Bush Jr une parenthèse ou une nouvelle phase ?
En effet, si Bush cherche à convaincre ses alliés de venir en Irak participer à la reconstruction du pays, y compris avec leurs soldats, c’est bien parce qu’il est de plus en plus conscient qu’il s’est empêtré dans un bourbier qui risque d’empoisonner la campagne présidentielle. Celle-ci, pour éviter tout débat sur l’après-guerre, doit être recentrée sur les questions intérieures.
Avec Bush et son équipe « néo-conservatrice » influencée par les milieux fondamentalistes religieux, les États-Unis connaissent un tour nouveau qui s’apparente à une véritable rupture, notamment en matière de conception de l’ordre du monde. A la question de savoir si la politique actuelle des États-Unis est une inflexion passagère ou si elle représente un tournant durable,, voire une nouvelle phase, il est difficile de répondre avec certitude. Le deuxième mandat de Reagan a été à l’exact opposé du premier. Démarrée sur une relance de la course aux armements -bien plus considérable que celle de Bush- et l’emblématique « Guerre des étoiles », la période s’achèvera par la négociation sur les grands accords de désarmement et ouvrira une ère de réduction de dépenses militaires qui durera jusqu’en 1998.
Ce qui est sûr, c’est qu’un deuxième mandat de Bush inscrirait plus durablement le cours actuel et qu’un échec le renverrait probablement à une simple parenthèse.

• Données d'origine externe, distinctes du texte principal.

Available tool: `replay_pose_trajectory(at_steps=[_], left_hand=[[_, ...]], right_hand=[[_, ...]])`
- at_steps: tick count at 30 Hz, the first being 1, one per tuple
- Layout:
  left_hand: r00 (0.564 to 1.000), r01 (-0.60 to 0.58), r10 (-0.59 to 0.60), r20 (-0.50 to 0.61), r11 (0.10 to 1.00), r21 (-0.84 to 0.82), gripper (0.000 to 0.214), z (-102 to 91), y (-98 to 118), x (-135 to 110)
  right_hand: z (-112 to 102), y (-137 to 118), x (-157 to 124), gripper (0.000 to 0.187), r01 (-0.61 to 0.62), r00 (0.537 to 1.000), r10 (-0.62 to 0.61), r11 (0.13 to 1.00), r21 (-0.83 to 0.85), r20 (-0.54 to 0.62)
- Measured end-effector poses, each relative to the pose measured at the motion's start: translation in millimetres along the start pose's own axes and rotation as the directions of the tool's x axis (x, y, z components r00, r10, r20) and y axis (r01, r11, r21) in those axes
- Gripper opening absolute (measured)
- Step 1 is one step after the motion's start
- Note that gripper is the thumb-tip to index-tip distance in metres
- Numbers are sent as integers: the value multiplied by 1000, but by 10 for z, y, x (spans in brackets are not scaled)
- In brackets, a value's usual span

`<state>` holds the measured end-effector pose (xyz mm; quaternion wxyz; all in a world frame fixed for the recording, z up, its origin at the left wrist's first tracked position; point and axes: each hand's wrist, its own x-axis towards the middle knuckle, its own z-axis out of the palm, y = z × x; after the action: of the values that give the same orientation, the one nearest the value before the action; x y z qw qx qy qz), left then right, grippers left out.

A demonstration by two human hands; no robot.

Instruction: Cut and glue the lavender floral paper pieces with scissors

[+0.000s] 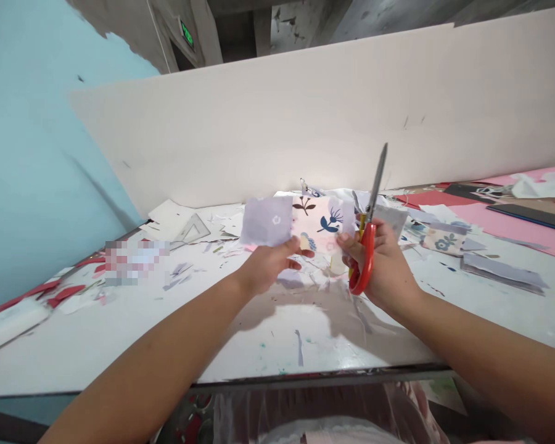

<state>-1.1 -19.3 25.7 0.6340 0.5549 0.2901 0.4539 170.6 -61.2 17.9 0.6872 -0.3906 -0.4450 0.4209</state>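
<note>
the left hand (268, 265) pinches a flowered fabric piece (312, 222), and the right hand (379, 265) closes around red-handled scissors (367, 259) above the bench (305, 345).

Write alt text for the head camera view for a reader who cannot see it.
A person's left hand holds up a piece of flowered fabric while the right hand grips red-handled scissors, blades pointing up. Scraps litter the white table below.
</note>
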Motion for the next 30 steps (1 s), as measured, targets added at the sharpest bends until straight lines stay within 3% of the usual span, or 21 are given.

La priorité, pour tous les États du monde qui ne partagent pas la vision doctrinale américaine de la guerre préventive, c’est à dire le droit de s’autoriser à frapper en premier un pays qui ne donne pas de signes particuliers de préparatifs de guerre, mais dont on pense, qu’un jour indéterminé, plus ou moins éloigné dans le temps, il pourrait peut-être, sous certaines conditions incertaines, entrer en possession d’éléments pouvant représenter un danger, c’est assurément de ne pas faciliter la reconduction d’une telle équipe à la tête du pays. Faut-il le faire alors même que englués dans le bourbier irakien les États-Unis demandent de l’aide aux grands pays européens qui caressent l’espoir de pouvoir y répondre en imposant aux Américains des conditions hors de portée il y a encore quelques mois. Bref, faut-il troquer la réélection de Bush contre un partage du monde plus favorable au droit et à l’ONU ?
Ce sont toutes ces questions que soulève la question du « portage » de la reconstruction irakienne.